Shaheen Group of Institutions
- Type: Private
- Industry: Private education
- Founded: 1989 (37 years ago) in Bidar, India
- Headquarters: Hyderabad Road, Bidar, Karnataka, India 585403
- Area served: India; Saudi Arabia
- Services: Secondary and tertiary education
- Owner: Dr. Abdul Qadeer (Chairman, President, and Founder)
- Number of employees: 1,000+
- Subsidiaries: Shaheen Colleges; Shaheen Coaching Institutions for JEE and NEET;
- Website: shaheengroup.org

= Shaheen Group of Institutions =

Education Institute In Bidar Shaheen Nagar Hyderabad Ring Road, Karnataka India

The Shaheen Group of Institutions is a group of private secondary and tertiary educational institutions founded by Dr. Abdul Qadeer, in Bidar, Karnataka, India. The group includes several schools, PU colleges, and graduation colleges in 13 Indian states, and one college in Saudi Arabia. The Group also provide coaching for NEET & JEE Mains, JEE advanced, UPSC, and similar programs, and the Group's NEET-aspirants have been successful in gaining admission into various prominent medical colleges including AIIMS Delhi.

==History==
The Shaheen Group of Institutions was started in 1989 by Dr. Abdul Qadeer, a civil engineer. Qadeer was looking for an education institute for his younger brother. However, when he was unable to find a school that met his expectations, he started the first Shaheen Group institution, in Bidar, with just 17 students.

== Locations ==
The Shaheen Group has three campuses in the Bidar city, with multiple schools and colleges with a resident capacity of 3,500 students. It has separate campuses for male and female students, where approximately 16,000 students from 23 different states of India are studying.

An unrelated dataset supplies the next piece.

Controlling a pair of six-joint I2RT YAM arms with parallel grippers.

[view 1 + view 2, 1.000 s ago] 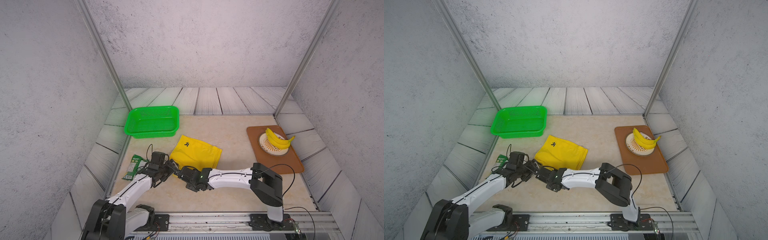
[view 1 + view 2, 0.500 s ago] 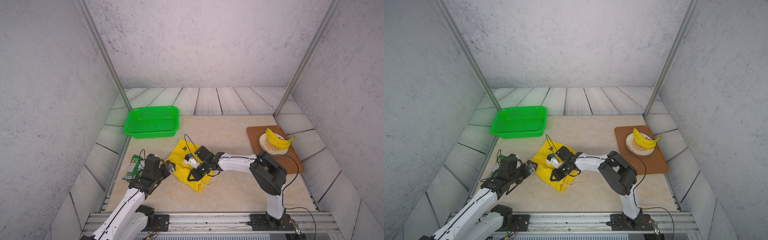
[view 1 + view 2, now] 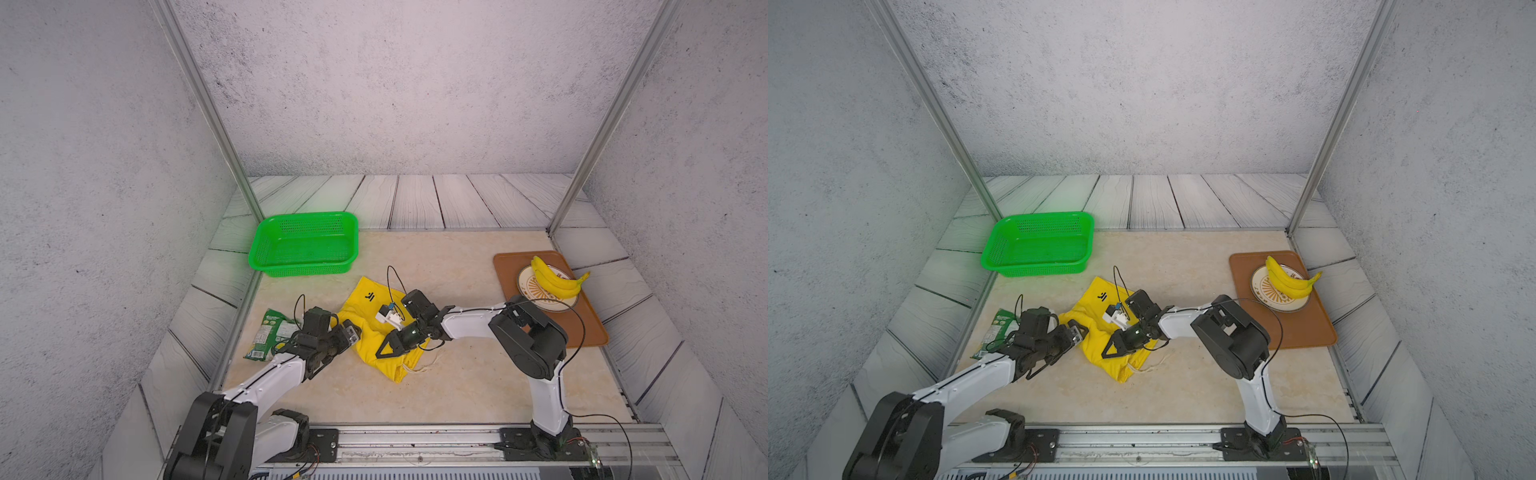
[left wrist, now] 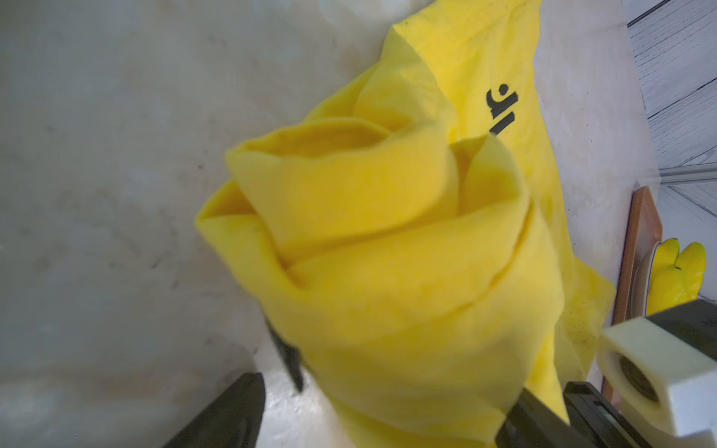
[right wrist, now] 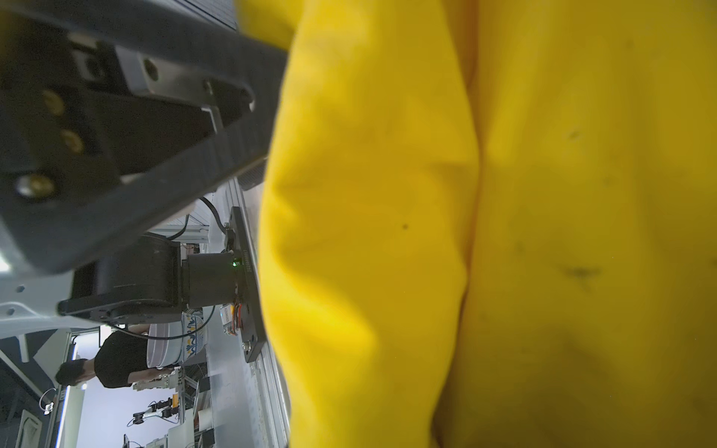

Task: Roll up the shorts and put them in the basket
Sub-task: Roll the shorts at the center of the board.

The Group has approximately 45 branches in India, in the states of Andhra Pradesh, Assam, Bihar, Delhi, Gujarat, Jharkhand, Karnataka, Kerala, Madhya Pradesh, Maharashtra, Telangana, and Uttar Pradesh; and in September 2024 launched its first international academy, located in Saudi Arabia.

== Philanthropy ==
In 2024, the Shaheen Group signed an agreement with the Archaeological Survey of India to assist with preservation of the Mahmud Gawan Madrasa, a 15th-century former Islamic madrasa in Bidar, in partial ruins.